How to complete this task -> Every line with "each" in it must be copied from the data.

┌──

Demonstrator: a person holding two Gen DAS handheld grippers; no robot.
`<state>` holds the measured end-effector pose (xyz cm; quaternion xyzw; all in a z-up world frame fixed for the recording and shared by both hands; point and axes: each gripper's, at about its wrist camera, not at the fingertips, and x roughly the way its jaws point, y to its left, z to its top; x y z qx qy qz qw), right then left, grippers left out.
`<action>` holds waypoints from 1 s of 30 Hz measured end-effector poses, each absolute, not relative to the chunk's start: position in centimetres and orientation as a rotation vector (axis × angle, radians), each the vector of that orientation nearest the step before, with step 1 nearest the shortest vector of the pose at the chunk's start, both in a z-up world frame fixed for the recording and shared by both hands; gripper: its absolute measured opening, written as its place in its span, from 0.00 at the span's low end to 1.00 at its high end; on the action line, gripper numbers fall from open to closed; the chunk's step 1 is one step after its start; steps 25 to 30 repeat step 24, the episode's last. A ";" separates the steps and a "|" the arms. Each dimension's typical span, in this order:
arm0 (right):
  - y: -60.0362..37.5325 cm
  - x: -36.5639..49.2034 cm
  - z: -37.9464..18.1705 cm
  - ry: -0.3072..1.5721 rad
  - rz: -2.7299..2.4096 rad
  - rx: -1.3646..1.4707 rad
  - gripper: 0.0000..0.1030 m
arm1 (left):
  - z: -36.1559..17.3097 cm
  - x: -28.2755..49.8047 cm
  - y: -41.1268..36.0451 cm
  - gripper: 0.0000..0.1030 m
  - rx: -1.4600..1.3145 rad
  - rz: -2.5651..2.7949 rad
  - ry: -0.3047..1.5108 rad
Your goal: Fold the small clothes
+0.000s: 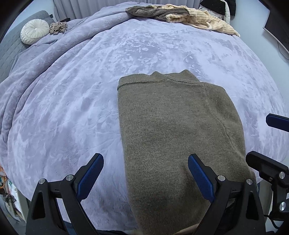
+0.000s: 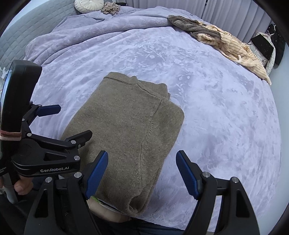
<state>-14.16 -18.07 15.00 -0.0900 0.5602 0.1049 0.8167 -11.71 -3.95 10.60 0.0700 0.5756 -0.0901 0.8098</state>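
Observation:
An olive-brown knitted sweater [image 1: 173, 130] [image 2: 130, 130] lies partly folded on the lilac bedspread [image 1: 72, 101], collar away from me, its near hem hanging over the bed's edge. My left gripper [image 1: 145, 168] hovers open above the sweater's near left edge, the left pad over the bedspread and the right pad over the knit. My right gripper [image 2: 142, 168] stands open over the sweater's near right edge, nothing pressed between its blue pads. In the right wrist view the left gripper [image 2: 59, 123] shows at the left, a hand [image 2: 21, 188] holding it.
A pile of beige striped and grey-brown clothes [image 1: 182, 16] [image 2: 222, 41] lies at the far edge of the bed. A round white cushion [image 1: 34, 34] and a crumpled tan garment [image 1: 58, 27] sit at the far left. Dark objects [image 2: 265, 47] stand beyond the bed's right side.

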 end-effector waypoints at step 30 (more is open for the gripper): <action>-17.2 -11.5 13.8 1.235 0.218 -0.221 0.78 | 10.1 -10.3 -3.0 0.92 0.115 -0.193 1.223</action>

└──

Task answer ->
`<state>` holds the measured end-effector pose (xyz cm; quaternion xyzw; all in a z-up world frame fixed for the recording and shared by both hands; point and axes: each gripper's, at about its wrist camera, not at the fingertips, and x roughly the way its jaws point, y to its left, z to its top; x y z qx qy qz qw), right then left, grippers left out.
`<action>` holds waypoints from 1 s of 30 Hz measured end-effector poses, each absolute, not relative to the chunk's start: position in centimetres and orientation as a rotation vector (axis × angle, radians), each the vector of that orientation nearest the step before, with step 1 nearest the shortest vector of the pose at the chunk's start, both in a z-up world frame fixed for the recording and shared by both hands; gripper: its absolute measured opening, written as its place in its span, from 0.00 at the span's low end to 1.00 at its high end; on the action line, gripper numbers fall from open to closed; the chunk's step 1 is one step after its start; steps 25 to 30 repeat step 24, the episode's last. A ";" separates the steps and a "|" the arms. Each dimension's typical span, in this order:

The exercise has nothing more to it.